Für kommunale Straßen, untergeordnete Straßennetze sowie an engen Radien von Autobahnanschlussstellen kann im Rahmen von ZEB-Messungen mit dem GripTester die Griffigkeit gemessen werden. Hierzu wurde vom Arbeitsausschuss „Rauheit“ eine Arbeitsanleitung erstellt.

Mit Genugtuung kann festgestellt werden, dass sich entsprechend der Messkampagnen auf Bundesautobahnen die Straßengriffigkeit in den letzten Jahren verbessert hat (Bild 8).

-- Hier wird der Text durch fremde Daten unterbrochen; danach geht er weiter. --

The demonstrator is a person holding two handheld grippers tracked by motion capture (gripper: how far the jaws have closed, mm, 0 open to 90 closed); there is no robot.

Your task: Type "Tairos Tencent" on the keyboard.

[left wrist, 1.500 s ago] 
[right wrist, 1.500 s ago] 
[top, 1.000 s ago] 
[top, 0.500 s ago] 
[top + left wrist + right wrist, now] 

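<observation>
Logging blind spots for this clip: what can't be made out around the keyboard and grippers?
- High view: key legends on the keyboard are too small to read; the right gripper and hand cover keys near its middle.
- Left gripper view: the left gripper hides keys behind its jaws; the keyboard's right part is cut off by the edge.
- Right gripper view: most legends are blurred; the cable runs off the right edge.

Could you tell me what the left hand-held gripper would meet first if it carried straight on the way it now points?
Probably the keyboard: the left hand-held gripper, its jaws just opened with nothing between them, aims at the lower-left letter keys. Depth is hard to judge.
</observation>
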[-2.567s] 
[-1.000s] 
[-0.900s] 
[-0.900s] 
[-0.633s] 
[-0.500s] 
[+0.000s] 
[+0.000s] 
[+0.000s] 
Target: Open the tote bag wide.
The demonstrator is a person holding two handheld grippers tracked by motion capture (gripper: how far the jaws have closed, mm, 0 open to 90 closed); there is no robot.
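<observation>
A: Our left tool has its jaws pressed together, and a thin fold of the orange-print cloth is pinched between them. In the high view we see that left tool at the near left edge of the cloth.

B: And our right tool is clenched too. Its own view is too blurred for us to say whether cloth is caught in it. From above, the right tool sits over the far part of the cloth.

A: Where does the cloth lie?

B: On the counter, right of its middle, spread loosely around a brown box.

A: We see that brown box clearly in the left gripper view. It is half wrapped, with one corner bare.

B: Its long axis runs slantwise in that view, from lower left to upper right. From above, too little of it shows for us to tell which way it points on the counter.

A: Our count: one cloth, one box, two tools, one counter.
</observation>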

Damit ist schon viel erreicht worden, dank:

  • FGSV: Ausarbeitung der Regelwerke
  • BMVBS: Einführung der Regelwerke
  • Bauverwaltung: Umsetzung der Regelwerke
  • Bauindustrie: Anpassung ihres Es zeigt sich hiermit:

Die Griffigkeit lässt sich dauerhaft durch Anpassung des Baustandards zum besseren Kraftschluss zwischen Fahrzeug und Fahrbahn verändern. Dadurch wird ein wichtiger Beitrag zur Erhöhung der Verkehrssicherheit geleistet.